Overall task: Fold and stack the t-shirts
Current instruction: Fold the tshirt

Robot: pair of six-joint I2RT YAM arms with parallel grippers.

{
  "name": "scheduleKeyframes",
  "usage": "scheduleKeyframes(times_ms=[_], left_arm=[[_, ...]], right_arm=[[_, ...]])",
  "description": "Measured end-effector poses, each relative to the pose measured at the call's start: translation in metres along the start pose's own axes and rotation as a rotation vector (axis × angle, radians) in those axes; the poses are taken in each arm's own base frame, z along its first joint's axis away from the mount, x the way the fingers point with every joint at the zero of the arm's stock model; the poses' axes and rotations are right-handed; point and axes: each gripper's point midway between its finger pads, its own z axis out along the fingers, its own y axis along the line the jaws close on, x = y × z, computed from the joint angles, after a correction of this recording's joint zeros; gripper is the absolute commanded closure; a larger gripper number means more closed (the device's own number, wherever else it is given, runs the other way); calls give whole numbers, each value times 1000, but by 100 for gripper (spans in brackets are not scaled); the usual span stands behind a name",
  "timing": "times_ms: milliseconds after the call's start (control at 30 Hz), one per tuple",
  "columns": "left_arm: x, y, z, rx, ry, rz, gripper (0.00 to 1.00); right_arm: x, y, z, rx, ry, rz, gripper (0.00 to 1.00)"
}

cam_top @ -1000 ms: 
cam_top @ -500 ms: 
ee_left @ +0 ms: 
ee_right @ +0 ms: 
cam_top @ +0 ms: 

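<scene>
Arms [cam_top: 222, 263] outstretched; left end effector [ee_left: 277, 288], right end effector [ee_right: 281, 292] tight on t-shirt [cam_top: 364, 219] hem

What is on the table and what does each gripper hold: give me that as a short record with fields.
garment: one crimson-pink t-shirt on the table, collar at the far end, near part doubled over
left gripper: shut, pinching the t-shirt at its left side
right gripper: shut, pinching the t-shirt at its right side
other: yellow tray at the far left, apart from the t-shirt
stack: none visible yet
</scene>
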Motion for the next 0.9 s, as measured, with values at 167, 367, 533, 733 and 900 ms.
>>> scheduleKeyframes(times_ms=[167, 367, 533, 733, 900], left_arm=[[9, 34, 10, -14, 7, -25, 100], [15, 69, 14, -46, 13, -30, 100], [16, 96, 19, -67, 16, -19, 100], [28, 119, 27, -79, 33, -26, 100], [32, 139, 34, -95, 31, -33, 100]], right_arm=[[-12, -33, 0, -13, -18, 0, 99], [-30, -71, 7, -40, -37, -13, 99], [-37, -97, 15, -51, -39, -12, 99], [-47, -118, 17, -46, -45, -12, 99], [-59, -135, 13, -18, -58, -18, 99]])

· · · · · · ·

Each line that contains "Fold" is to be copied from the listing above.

Overall task: Fold and stack the t-shirts
Current instruction: Fold the tshirt

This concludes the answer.